Specifically, the training may include updating a parameter of the artificial neural network so that a loss between the training image and a restoration image obtained by approximating a context image from which the detailed information is removed from the training image to the training image falls within a configuration value.
Specifically, the determination may include determining that the input image is abnormal in case that the loss between the input image and the restoration image converted from the context image is equal to or greater than a threshold value.
According to an anomaly detection apparatus and an anomaly detection method of the present disclosure, unlike a normal image, the restoration loss of which is minimized, image conversion of maximizing a restoration loss for an abnormal image is performed using an artificial neural network trained to restore again detailed information removed from a normal image (data), whereby the performance of anomaly detection can be greatly improved.
The above and other aspects, features, and advantages of the present disclosure will be more apparent from the following detailed description taken in conjunction with the accompanying drawings, in which:
It should be noted that the technical terms used herein are only used to describe specific embodiments, and are not intended to limit the technical idea of the present disclosure.
In addition, unless particularly defined otherwise herein, the technical terms as used herein should be interpreted to have the same meaning as those commonly understood by a person skilled in the art to which the present disclosure pertains, and should not to be interpreted to have excessively comprehensive or excessively restricted meanings.
Furthermore, when the technical terms as used herein are erroneous technical terms that fail to accurately express the technical idea of the disclosure, they should be interpreted as alternative technical terms that can be correctly understood by a person skilled in the art. Also, general terms as used herein should be interpreted to have the meanings defined in dictionaries or the contextual meanings in the relevant field of art, and are not to be interpreted to have excessively reduced meanings.
Hereinafter, exemplary embodiments according to the present disclosure will be described in detail with reference to the accompanying drawings.

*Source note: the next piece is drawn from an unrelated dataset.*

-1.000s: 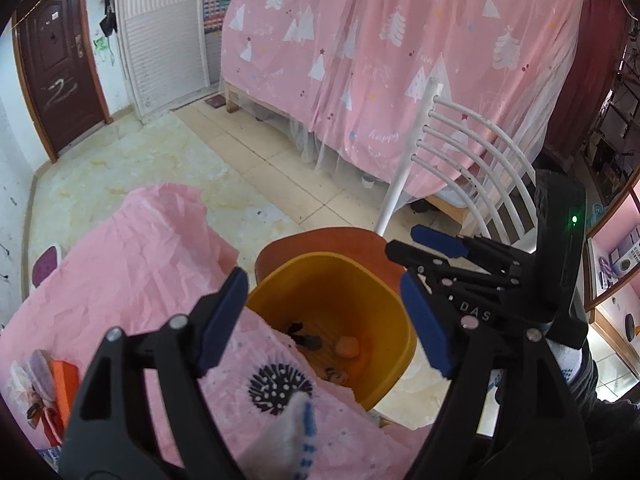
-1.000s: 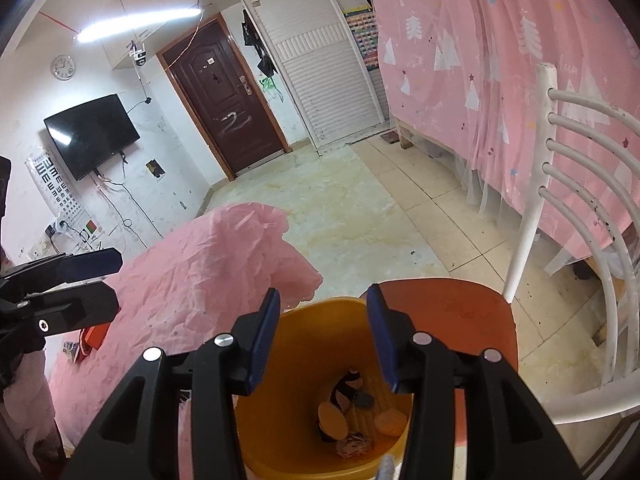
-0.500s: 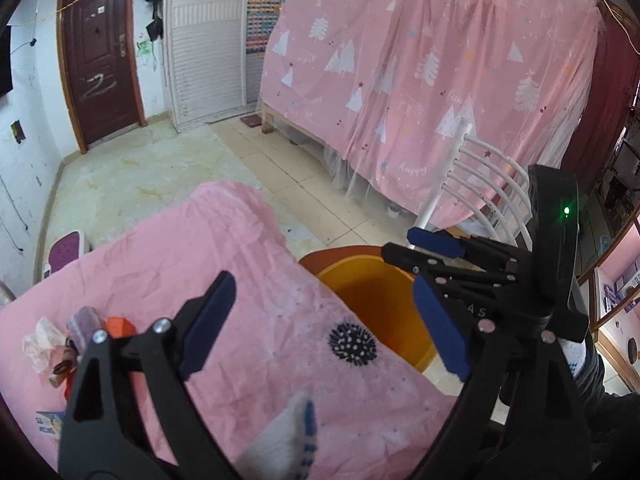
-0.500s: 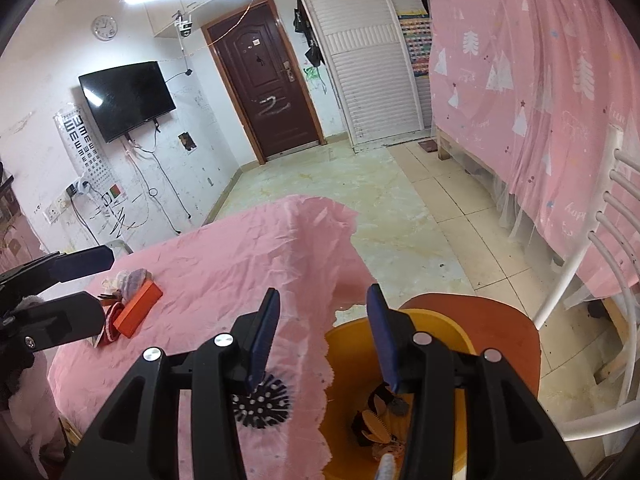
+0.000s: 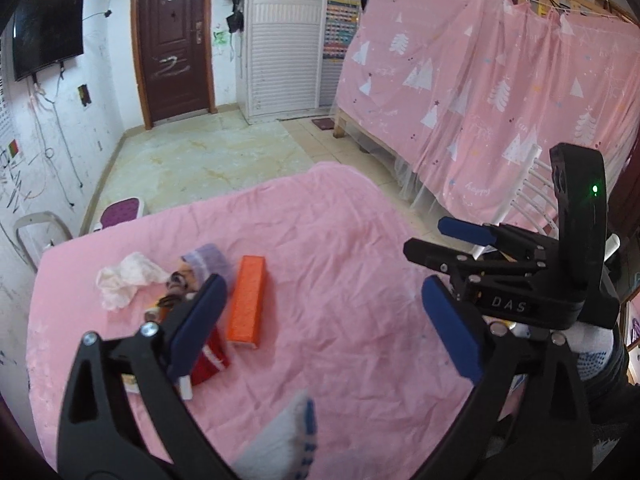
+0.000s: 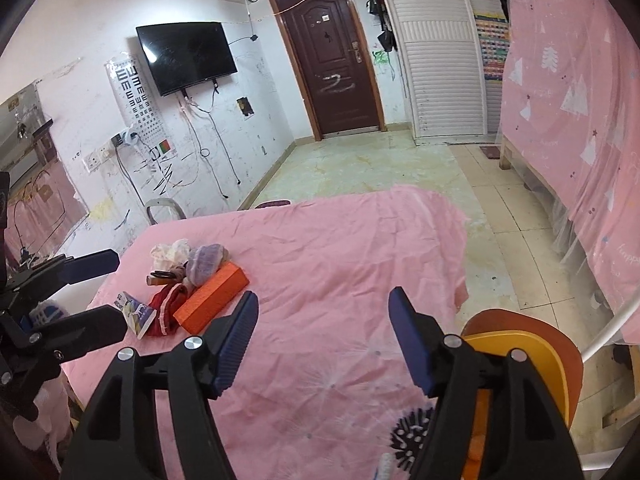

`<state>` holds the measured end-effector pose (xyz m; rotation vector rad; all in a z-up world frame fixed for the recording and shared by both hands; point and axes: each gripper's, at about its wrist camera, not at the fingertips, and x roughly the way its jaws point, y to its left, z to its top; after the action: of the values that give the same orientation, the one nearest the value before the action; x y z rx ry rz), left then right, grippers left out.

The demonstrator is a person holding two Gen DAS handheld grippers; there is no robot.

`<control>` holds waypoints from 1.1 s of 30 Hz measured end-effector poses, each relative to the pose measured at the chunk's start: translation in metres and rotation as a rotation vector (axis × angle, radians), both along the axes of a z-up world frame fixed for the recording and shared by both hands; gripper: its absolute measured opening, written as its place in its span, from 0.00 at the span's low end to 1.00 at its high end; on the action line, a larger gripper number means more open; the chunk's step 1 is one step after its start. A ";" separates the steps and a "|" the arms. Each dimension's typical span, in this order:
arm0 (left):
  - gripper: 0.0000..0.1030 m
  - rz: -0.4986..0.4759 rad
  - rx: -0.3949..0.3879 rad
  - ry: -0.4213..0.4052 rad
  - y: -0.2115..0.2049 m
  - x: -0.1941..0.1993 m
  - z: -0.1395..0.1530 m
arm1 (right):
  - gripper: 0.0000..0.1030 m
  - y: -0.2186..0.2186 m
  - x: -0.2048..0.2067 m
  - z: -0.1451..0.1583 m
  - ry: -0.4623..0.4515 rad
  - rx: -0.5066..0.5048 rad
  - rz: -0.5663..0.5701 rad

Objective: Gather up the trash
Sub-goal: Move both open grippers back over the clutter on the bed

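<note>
Left gripper (image 5: 324, 322): right up close, jaws spreading wide and opening further, nothing between the blue pads, only pink cloth under the gap.
Right gripper (image 6: 322, 342): jaws parting too, blue pads apart, empty, hanging over the near part of the table.
Gloved finger (image 5: 280, 436): white knit with blue dots, poking in at the bottom edge of the left view.
Tablecloth (image 6: 340, 248): pink and wrinkled, covering the whole table, with a black dandelion print (image 6: 412, 432) at the near right corner.
Bin (image 6: 532, 356): yellow, just off the near right edge of the table, sitting on the orange seat of a chair (image 6: 560, 344); what is inside it is hidden behind the right gripper.
Trash pile: gathered on the left part of the table, well apart from the bin and ahead of both grippers.
Orange box (image 6: 212, 298): long, lying flat, the item of the pile nearest the table's middle.
Red wrapper (image 6: 164, 308): crumpled, touching the orange box on its left.
Small carton (image 6: 134, 310): printed, lying at the pile's near left edge beside the red wrapper.
Purple wad (image 6: 206, 258): soft, just behind the orange box.
White tissue (image 5: 124, 278): crumpled, at the far left of the pile.
Floor (image 6: 360, 168): pale marbled tiles beyond the table.
Pink curtain (image 5: 500, 92): tree print, hanging along the right side.
Door (image 6: 332, 60): dark brown, shut, at the far wall.
Television (image 6: 186, 56): black, mounted on the left wall, screen dark.
</note>
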<state>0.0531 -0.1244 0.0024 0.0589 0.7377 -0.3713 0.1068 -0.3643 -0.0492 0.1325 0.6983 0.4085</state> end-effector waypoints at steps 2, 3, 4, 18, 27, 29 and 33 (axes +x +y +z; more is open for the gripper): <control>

Regardless of reference signs, the same or like elements are provided with the same or like reference numerals in the drawings, and
Furthermore, in describing the present disclosure, a detailed description of known functions or configurations incorporated herein will be omitted when it is determined that the description may make the subject matter of the present disclosure unclear.
Furthermore, it should be noted that the accompanying drawings are merely for the purpose of easy understanding of the technical idea of the present disclosure, and are not to be interpreted to limit the technical idea. The spirit of the present disclosure should be construed to extend to all changes, equivalents, and alternatives, in addition to the drawings.
Hereinafter, exemplary embodiments of the present disclosure will be described with reference to the accompanying drawings.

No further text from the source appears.